Koji for CI/CD
In this document I will try to summarize the discussion we have had around the current state of koji and how it influences work to be done by the CI/CD task force.
In order to meet the requirements for CI/CD, the options for interacting with Koji broadly fall into two categories:
- Have the CI pipeline do the builds in koji directly. Some changes to koji itself (such as solving NVR uniqueness) may be required.
- Have the CI pipeline register the builds in koji via the content generator interface.
How does koji work
/!\ Most of the workflow presented here is in fact enforced by Bodhi, koji itself builds and tags builds, it does not enforce anything.
Koji uses tags and tags can be linked between each other.
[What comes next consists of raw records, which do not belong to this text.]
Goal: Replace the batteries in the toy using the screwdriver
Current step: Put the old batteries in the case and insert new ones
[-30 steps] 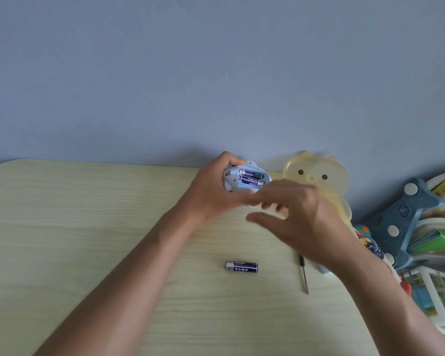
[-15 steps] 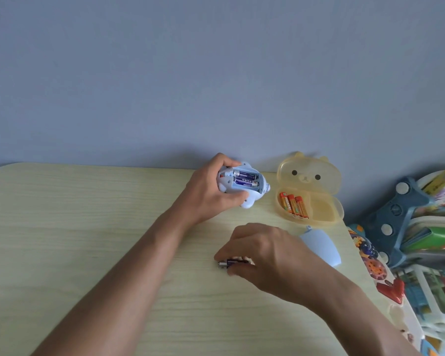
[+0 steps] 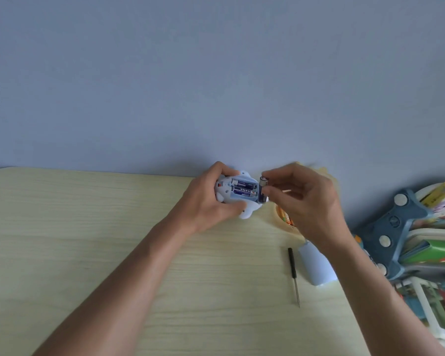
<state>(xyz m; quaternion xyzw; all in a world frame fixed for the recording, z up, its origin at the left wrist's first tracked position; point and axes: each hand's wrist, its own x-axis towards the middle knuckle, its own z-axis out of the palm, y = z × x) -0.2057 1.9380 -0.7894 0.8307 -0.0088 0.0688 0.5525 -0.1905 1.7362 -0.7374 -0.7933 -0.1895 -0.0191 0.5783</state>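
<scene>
My left hand (image 3: 211, 201) grips the small pale-blue toy (image 3: 247, 213) at the far edge of the table, its battery bay facing up with two dark-blue batteries (image 3: 242, 189) lying in it. My right hand (image 3: 306, 201) pinches a third dark-blue battery (image 3: 262, 188) upright at the right end of the bay, touching the toy. The black-handled screwdriver (image 3: 293, 274) lies on the table below my right hand. The pale-blue battery cover (image 3: 316, 265) rests beside it.
A yellow bear-shaped box (image 3: 284, 219) with orange batteries sits behind my right hand, mostly hidden. Past the wooden table's (image 3: 88, 240) right edge stands a heap of toys and books (image 3: 421, 240). A blue-grey wall rises behind.
My right hand picked the loose battery off the table and carried it up to the toy's battery bay. The left hand kept holding the toy.
</scene>
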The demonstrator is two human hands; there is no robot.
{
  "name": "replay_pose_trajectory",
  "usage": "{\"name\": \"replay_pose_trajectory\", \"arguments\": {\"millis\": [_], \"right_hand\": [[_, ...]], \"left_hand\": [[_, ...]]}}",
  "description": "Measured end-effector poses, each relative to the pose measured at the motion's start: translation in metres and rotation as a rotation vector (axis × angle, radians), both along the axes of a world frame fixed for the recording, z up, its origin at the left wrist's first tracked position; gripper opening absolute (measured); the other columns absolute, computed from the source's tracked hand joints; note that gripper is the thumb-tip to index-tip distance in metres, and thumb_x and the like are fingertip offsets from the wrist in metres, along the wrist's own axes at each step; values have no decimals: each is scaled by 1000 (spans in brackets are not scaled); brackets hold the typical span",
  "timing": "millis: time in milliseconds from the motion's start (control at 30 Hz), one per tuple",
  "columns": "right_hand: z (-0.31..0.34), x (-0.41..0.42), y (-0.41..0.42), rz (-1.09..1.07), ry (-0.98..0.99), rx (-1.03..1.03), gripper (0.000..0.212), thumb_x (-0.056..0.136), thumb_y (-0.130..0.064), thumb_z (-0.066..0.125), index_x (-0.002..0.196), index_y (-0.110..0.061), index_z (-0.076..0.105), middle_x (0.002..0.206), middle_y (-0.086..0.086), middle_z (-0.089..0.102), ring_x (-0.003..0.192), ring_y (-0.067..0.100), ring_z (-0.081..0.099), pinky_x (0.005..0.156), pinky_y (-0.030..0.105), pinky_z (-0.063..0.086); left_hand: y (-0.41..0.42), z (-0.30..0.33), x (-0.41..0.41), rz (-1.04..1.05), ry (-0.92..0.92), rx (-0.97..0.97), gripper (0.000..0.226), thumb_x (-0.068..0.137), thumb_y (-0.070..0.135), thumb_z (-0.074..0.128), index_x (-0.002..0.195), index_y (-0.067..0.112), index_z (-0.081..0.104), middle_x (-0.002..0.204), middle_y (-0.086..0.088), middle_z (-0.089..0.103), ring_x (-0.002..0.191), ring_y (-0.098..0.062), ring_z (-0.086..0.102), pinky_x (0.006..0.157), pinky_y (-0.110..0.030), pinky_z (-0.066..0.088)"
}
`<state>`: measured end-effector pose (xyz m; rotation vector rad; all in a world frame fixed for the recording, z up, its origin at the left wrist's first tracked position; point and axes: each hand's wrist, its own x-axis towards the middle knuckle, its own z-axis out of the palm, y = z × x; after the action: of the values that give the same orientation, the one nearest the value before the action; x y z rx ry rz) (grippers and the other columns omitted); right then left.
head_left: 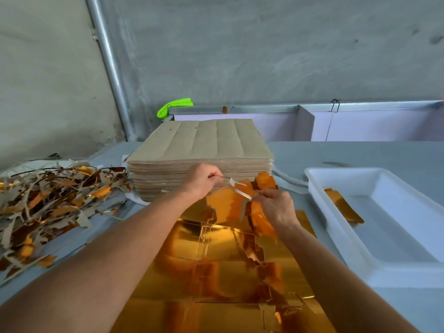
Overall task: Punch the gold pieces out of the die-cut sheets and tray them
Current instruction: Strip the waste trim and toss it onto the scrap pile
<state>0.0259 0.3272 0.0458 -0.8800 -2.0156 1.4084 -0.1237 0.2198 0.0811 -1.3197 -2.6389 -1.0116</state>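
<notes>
We see both of our bare hands raised over the grey worktop (360,155), working on a shiny gold die-cut foil sheet (230,272) that lies flat at the near centre, its cut lines showing as faint outlines. Our left hand (200,180) has its fingers curled, thumb and forefinger pinching the end of a thin pale waste strip (240,189) that runs across to the right. Our right hand (276,209) is just beside it, fingers curled and pinching the other end of that strip, together with a crumpled gold foil piece (240,207) lifted off the flat sheet between the two hands. Just beyond the hands, at the far centre, stands a tall stack of brown-backed card sheets (201,150), face down. To the right, a white rectangular plastic tray (360,241) sits on the worktop, and in its far left part lies a flat gold strip-shaped piece (343,205). On the left, well apart from the tray, a loose heap of gold and grey-brown offcut scraps (48,203) spreads over the worktop. At the far edge, a bright green folded cloth or bag (174,106) rests beside a metal rail; which of the two it is, we cannot tell.
</notes>
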Motion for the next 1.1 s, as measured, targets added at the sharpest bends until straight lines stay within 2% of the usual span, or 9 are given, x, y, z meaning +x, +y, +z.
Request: {"name": "replay_pose_trajectory", "arguments": {"millis": [233, 367, 500, 633, 700, 800, 933, 1033, 1100], "right_hand": [[-4, -1, 9, 2, -18, 11, 19, 93, -20, 59, 78, -14, 69, 72, 5, 62, 62, 15, 53, 57, 23, 45], [0, -5, 5, 27, -10, -37, 21, 93, -19, 59, 76, -15, 68, 76, 7, 66, 69, 20, 62, 65, 30, 53], [7, -7, 6, 3, 15, 7, 20, 93, -19, 60, 74, -19, 66, 68, 0, 58, 65, 15, 53, 54, 23, 42], [17, -3, 3, 19, 12, 20, 20, 94, -22, 58, 76, -19, 64, 70, 3, 59, 69, 20, 58, 56, 28, 46], [21, 0, 3, -2, 30, -36, 19, 94, -20, 58, 80, -12, 67, 81, 19, 64, 76, 31, 61, 68, 46, 54], [22, 6, 7, -70, 43, -134, 14, 93, -20, 59, 85, -11, 66, 96, 21, 65, 87, 35, 63, 80, 50, 55], [18, 11, 13, -137, 25, -176, 22, 93, -16, 60, 97, 5, 65, 85, 21, 59, 79, 35, 59, 86, 58, 51], [17, 9, 10, -167, 24, -185, 20, 93, -17, 60, 97, 2, 67, 95, 29, 63, 87, 41, 62, 87, 60, 50], [20, 5, 6, -175, 47, -194, 12, 92, -16, 62, 92, -5, 67, 100, 30, 63, 88, 42, 63, 86, 61, 50]], "left_hand": [[-4, 4, -10, -30, -339, 305, 15, 96, 9, 50, 87, 17, 58, 83, -4, 68, 73, -13, 68, 63, -19, 55], [-8, -2, -13, -43, -388, 237, 14, 93, 6, 53, 104, 11, 59, 90, -6, 65, 74, -14, 63, 70, -29, 55], [-8, -9, -16, -51, -247, -22, 41, 82, 12, 70, 122, 14, 59, 121, -2, 59, 111, -19, 55, 95, -40, 49], [-10, -6, -23, -92, -350, -56, 24, 90, -2, 55, 113, -5, 63, 123, -25, 58, 118, -40, 52, 102, -53, 40], [-12, -6, -20, -88, -362, -106, 18, 90, 3, 59, 105, -2, 67, 114, -20, 63, 107, -33, 59, 97, -46, 46], [-14, -10, -19, -113, -442, -70, 15, 93, 6, 54, 99, 1, 68, 105, -14, 65, 87, -12, 63, 79, -24, 51], [-23, -9, -20, -72, -517, 66, 18, 92, 2, 54, 104, -3, 66, 105, -16, 64, 98, -24, 61, 94, -36, 46], [-27, -8, -18, -174, -325, -130, 13, 85, 17, 68, 98, 17, 69, 95, 6, 64, 88, -5, 57, 79, -21, 43], [-26, -6, -14, -155, -316, -281, 22, 78, 27, 76, 98, 24, 69, 91, 14, 62, 91, -7, 57, 76, -23, 41]]}}
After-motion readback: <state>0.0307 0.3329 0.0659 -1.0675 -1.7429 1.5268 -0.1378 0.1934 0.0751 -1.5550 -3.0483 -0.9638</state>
For example for Fedora 26 the tag hierarchy is as follow:
f26 https://koji.fedoraproject.org/koji/taginfo?tagID=357 \_ f26-updates https://koji.fedoraproject.org/koji/taginfo?tagID=358 | \_ f26-updates-pending https://koji.fedoraproject.org/koji/taginfo?tagID=362 | \_ f26-updates-testing https://koji.fedoraproject.org/koji/taginfo?tagID=360 | \_ f26-updates-testing-pending https://koji.fedoraproject.org/koji/taginfo?tagID=361 | \_ f26-updates-candidate https://koji.fedoraproject.org/koji/taginfo?tagID=359 \ _ f26-overrides \_ f26-build
When a packager does an official build, this build is tagged into f26-updates-candidate. When the update is created in bodhi, this one checks the presence of the corresponding *-updates-candidate tag and will refuse to create the update otherwise. If the build is properly tagged, it will be tagged: f26-updates-testing-pending. Once the build is pushed to updates-testing, the tags f26-update-candidate and f26-updates-testing-pending are removed while the tag f26-updates-testing is added. When the build is submitted to update stable, bodhi tags it in f26-updates-pending. When the build is then pushed to stable, the tags f26-updates-testing and f26-updates-pending are removed and the tag f26-updates is added.
In other to words:
Build => [f26-update-candidate] Create update => [f26-update-candidate, f26-updates-testing-pending] Pushed to testing => [f26-updates-testing] Submitted to stable => [f26-updates-testing, f26-updates-pending] Pushed to stable => [f26-updates]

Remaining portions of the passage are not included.